» **The data**
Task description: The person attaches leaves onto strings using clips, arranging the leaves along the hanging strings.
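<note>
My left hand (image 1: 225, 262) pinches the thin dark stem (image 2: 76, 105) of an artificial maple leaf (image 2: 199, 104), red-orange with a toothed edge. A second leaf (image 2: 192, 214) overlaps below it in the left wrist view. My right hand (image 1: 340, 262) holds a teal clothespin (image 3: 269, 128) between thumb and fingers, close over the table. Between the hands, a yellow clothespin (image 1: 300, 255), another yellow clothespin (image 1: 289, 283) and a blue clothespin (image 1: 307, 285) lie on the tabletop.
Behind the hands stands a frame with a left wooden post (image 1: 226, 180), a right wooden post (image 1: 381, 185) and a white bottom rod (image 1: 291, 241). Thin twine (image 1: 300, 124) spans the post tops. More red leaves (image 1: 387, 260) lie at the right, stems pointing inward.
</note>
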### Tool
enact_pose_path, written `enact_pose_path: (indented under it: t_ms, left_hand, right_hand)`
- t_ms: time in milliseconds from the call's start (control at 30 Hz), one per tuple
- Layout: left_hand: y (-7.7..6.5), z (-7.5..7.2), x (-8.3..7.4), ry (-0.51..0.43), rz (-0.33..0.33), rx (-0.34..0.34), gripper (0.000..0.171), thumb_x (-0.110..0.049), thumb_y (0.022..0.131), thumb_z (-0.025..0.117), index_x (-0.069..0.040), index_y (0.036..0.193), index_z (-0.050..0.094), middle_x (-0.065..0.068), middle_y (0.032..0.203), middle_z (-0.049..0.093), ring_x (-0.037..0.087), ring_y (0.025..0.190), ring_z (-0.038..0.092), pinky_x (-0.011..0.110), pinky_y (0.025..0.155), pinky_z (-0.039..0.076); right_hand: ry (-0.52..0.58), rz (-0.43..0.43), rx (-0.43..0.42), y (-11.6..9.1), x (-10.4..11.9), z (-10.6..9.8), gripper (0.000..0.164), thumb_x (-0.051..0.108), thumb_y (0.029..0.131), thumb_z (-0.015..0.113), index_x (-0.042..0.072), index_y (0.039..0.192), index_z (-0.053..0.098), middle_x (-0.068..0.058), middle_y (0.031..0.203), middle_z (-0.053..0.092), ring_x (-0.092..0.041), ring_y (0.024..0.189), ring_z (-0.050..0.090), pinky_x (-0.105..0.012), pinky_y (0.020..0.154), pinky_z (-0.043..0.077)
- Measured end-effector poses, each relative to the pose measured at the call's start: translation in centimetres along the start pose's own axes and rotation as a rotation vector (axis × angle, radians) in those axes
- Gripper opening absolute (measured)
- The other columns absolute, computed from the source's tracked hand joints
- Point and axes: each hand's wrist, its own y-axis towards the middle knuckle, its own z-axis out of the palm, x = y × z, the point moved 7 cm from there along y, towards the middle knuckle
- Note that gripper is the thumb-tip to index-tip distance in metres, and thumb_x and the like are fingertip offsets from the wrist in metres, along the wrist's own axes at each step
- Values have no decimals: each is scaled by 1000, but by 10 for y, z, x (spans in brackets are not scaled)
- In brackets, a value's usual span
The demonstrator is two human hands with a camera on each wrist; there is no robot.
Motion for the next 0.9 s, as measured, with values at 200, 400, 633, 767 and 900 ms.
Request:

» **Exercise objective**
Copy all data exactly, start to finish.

» **Output for this exercise**
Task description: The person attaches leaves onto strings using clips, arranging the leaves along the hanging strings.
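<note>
My left hand (image 1: 225, 262) pinches the thin dark stem (image 2: 76, 105) of an artificial maple leaf (image 2: 199, 104), red-orange with a toothed edge. A second leaf (image 2: 192, 214) overlaps below it in the left wrist view. My right hand (image 1: 340, 262) holds a teal clothespin (image 3: 269, 128) between thumb and fingers, close over the table. Between the hands, a yellow clothespin (image 1: 300, 255), another yellow clothespin (image 1: 289, 283) and a blue clothespin (image 1: 307, 285) lie on the tabletop.
Behind the hands stands a frame with a left wooden post (image 1: 226, 180), a right wooden post (image 1: 381, 185) and a white bottom rod (image 1: 291, 241). Thin twine (image 1: 300, 124) spans the post tops. More red leaves (image 1: 387, 260) lie at the right, stems pointing inward.
</note>
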### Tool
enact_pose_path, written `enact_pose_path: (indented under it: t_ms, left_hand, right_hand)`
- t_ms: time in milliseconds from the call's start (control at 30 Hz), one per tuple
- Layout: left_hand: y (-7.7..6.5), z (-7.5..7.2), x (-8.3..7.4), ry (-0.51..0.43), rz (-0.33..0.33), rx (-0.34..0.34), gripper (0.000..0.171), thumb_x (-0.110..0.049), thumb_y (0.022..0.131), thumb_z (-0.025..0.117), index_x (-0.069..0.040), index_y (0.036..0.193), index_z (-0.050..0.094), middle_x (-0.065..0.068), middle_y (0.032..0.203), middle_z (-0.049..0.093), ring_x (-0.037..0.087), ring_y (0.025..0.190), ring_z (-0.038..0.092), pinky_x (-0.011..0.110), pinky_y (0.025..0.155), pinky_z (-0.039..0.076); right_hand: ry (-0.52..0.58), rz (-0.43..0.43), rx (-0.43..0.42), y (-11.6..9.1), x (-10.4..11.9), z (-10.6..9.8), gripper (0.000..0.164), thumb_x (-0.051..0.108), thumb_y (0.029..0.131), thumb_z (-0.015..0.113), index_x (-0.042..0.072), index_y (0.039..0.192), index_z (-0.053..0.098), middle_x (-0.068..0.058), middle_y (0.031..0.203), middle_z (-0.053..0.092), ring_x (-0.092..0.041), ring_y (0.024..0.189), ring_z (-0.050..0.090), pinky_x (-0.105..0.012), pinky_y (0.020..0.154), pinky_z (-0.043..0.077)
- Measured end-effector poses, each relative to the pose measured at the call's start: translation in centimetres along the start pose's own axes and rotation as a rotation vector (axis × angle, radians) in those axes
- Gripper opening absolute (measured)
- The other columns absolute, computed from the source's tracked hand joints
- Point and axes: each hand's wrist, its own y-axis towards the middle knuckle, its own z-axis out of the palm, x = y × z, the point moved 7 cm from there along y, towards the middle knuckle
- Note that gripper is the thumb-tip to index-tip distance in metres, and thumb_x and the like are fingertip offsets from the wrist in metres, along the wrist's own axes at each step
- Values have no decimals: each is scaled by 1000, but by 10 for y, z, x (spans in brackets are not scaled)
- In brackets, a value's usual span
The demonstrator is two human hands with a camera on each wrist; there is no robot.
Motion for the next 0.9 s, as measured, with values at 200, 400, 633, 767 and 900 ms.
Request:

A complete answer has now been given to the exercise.